The historic Fulton Fish Market shut down in Lower Manhattan, leaving its waterfront site after more than 180 years for a new facility in the Bronx.

The market, the center of the city’s seafood industry, closed Friday. On Sunday night, workers move to the $85 million New Fulton Fish Market.

“Big guys ain’t supposed to cry, but a part of old New York is dying here today,” said Joey Centrone, one of the workers at the market. “I recognize this place is antiquated, but it’s a part of us.”

It opened on Feb. 5, 1822, as a meat and vegetable market, and eventually grew to a wholesale emporium handling about $1 billion worth of seafood a year.

For decades, the market was associated with organized crime, which controlled the unloading of trucks bringing fish to lower Manhattan.

City had cracked down on mob rule
It wasn’t until 1995 that the city moved to break the mob’s control at the fish market, when Mayor Rudolph Giuliani booted six allegedly mob-controlled businesses. The city ultimately triumphed, but the mob-busting effort was greeted at the time with a retaliatory wildcat strike, death threats, vandalism and arson.

The move to the Bronx follows new U.S. Food and Drug Administration rules that all fish must be refrigerated indoors. At the old Fulton market, workers loaded and unloaded the fish outdoors, no matter what the weather.

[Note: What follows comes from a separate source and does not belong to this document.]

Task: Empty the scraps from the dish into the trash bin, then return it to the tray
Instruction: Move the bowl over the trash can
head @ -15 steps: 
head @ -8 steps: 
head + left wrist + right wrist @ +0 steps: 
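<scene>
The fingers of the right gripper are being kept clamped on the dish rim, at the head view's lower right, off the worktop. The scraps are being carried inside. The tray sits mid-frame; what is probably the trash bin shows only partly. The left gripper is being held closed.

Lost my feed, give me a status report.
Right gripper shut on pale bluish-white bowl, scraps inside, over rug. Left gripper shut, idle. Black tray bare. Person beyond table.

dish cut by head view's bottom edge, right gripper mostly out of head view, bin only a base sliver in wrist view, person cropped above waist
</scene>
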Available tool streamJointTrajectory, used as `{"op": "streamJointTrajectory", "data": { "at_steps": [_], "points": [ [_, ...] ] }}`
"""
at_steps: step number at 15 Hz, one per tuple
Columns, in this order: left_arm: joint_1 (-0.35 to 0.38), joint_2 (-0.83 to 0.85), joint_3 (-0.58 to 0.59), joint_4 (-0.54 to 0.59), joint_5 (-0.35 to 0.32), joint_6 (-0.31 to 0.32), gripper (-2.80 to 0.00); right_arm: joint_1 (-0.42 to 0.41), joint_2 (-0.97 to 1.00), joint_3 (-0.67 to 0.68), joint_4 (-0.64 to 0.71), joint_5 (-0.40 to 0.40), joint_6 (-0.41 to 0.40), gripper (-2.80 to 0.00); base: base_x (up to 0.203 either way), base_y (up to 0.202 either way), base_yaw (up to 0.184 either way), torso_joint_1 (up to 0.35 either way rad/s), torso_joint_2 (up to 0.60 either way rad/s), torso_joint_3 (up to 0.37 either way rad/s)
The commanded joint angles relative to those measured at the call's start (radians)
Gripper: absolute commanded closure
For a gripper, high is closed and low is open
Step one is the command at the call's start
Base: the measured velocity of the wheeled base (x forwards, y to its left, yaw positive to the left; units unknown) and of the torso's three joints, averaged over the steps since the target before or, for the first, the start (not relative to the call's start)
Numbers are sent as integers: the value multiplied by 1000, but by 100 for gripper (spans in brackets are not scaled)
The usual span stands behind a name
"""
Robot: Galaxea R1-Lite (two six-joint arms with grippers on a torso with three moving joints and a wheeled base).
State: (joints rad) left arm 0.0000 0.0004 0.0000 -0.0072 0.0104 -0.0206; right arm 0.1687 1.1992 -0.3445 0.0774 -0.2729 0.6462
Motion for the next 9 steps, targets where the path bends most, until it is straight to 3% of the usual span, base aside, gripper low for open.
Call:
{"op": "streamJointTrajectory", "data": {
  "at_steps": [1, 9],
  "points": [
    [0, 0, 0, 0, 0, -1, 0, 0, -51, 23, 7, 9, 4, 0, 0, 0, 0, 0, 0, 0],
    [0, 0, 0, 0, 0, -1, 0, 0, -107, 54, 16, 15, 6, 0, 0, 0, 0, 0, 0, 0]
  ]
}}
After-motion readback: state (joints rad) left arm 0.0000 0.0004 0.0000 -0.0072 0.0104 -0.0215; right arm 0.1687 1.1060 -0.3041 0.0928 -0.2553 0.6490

The new market will stay at a climate-controlled 41 degrees.

For many Fulton Fish Market employees, this was the only place they have ever worked. Some were second-generation fish seller, like Mark Rudes, whose father opened Beyer-Lightning 72 years ago. On Friday, he took down the sign with a tire iron as his wife and daughter took pictures.

“I thought this is the most disgusting place in the world,” said the 56-year-old Rudes. “But I fell in love that first day and I never left.”